Il portinnesto adatto

Prima di iniziare a indirizzare la pianta con una potatura di formazione è necessario informarsi sulle caratteristiche del portinnesto dell’albero in questione. L’allevamento a vaso è pensato per piante con una buona vigoria, quindi non certo per i portinnesti nanizzanti. Se una pianta ha un portinnesto di buon vigore si può decidere di formarla a vaso.

La potatura di allevamento

La pianta da frutto per assumere una forma a vaso deve essere indirizzata mediante una corretta potatura d’allevamento, soprattutto nei primi due anni si determina l’impostazione dell’albero.

Come indirizzare una pianta a vaso

Primo anno. Durante la fase vegetativa si scelgono tre o quattro rami laterali, gli altri vanno tutti eliminati, questi formeranno le branche principali e devono essere equidistanti. L’astone si taglia in inverno, a 50/70 centimetri di altezza da terra.

Secondo anno. Come il primo anno si tolgono tutti getti a parte i rami laterali selezionati e si cima l’astone alla stessa altezza, le branche individuate l’anno precedente vanno legate a dei tutori per dare un’inclinazione di circa 45 gradi, inoltre bisogna cimarle riducendole di un quarto perché si stimoli l’emissione di sotto branche.

Dal terzo anno. Si opera per mantenere le branche principali, che avranno sottobranche di primo e secondo ordine. I rami da frutto devono andare in direzione esterna all’imbuto, quelli interni o verticali devono essere eliminati. La potatura annuale ha anche lo scopo di mantenere la pianta sotto i tre metri di altezza per avere una comoda raccolta.

Varianti del vaso

Oltre al vaso classico ci sono alcune varianti di questa forma d’allevamento.

Vaso basso. Le branche principali si fanno partire a un’altezza inferiore ai 50 centimetri, questa variante si usa su portinnesti meno vigorosi, è molto diffusa sul melograno.

Vaso cespugliato.

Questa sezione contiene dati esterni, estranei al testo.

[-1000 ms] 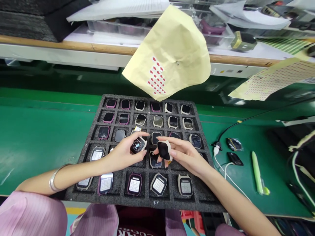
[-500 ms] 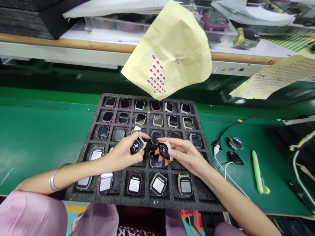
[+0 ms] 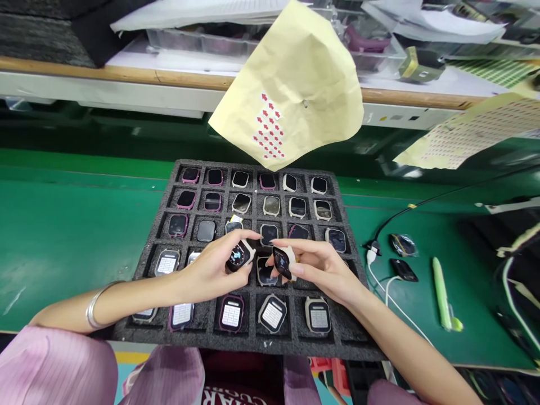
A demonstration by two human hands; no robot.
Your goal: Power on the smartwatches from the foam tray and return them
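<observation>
My left hand [image 3: 219, 260] grips a smartwatch body [image 3: 238, 256] by its pale case; its lit dark dial faces up. A second pale-cased smartwatch [image 3: 282, 262], tilted, sits between the thumb and fingers of my right hand [image 3: 323, 267], its screen also lit. Both are strapless and held apart, just above a dark foam tray [image 3: 253, 347]. Several more watch bodies lie in the tray's compartments, with purple, pale or grey cases. Those toward the front, such as a purple one [image 3: 231, 313] and a pale one [image 3: 318, 316], show white list screens; those at the back are dark.
Yellow paper with red arrow stickers [image 3: 320, 79] hangs from the shelf edge above the tray. On the green bench [image 3: 76, 225] at right lie a cable with a white plug [image 3: 372, 256], a small black device [image 3: 404, 270], a bagged black item [image 3: 403, 245] and a light green pen-like tool [image 3: 441, 292].
My left hand has shifted slightly right and turned its smartwatch, so the dial shows more fully. The right hand's smartwatch has tilted a little and stays nearly in place.
</observation>
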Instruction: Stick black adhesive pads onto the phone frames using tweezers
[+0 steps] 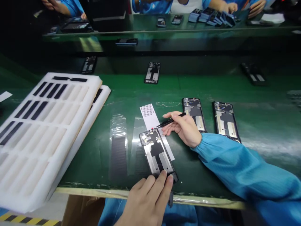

Questa forma riprende il concetto del vaso basso portandolo all’estremo: la pianta è senza fusto e sviluppa le branche direttamente da terra, sfruttando la capacità pollonifera dell’arbusto, si usa sull’olivo e sul nocciolo.

Vaso ritardato. Come abbiamo visto il taglio dell’astone centrale nella potatura per raggiungere il vaso classico si effettua durante il primo anno della pianta, nel vaso ritardato invece si aspetta il terzo anno, riducendo la potatura d’allevamento all’eliminazione dei rami bassi.

Vaso policonico. Forma diffusa quasi solo per l’ulivo da reddito, ogni branca si sviluppa in forma conica, restando distinta dalle altre, in questo modo resta più illuminata la chioma, ne risulta un albero largo ma aperto al centro. In genere i frutti maturano prima rispetto al vaso tradizionale.

Vaso catalano. Si caratterizza per la ripetuta potatura verde in fase di formazione, così facendo ne deriva una pianta di dimensioni contenute e si stimola una precoce entrata in produzione. Molto diffusa per il pescheto.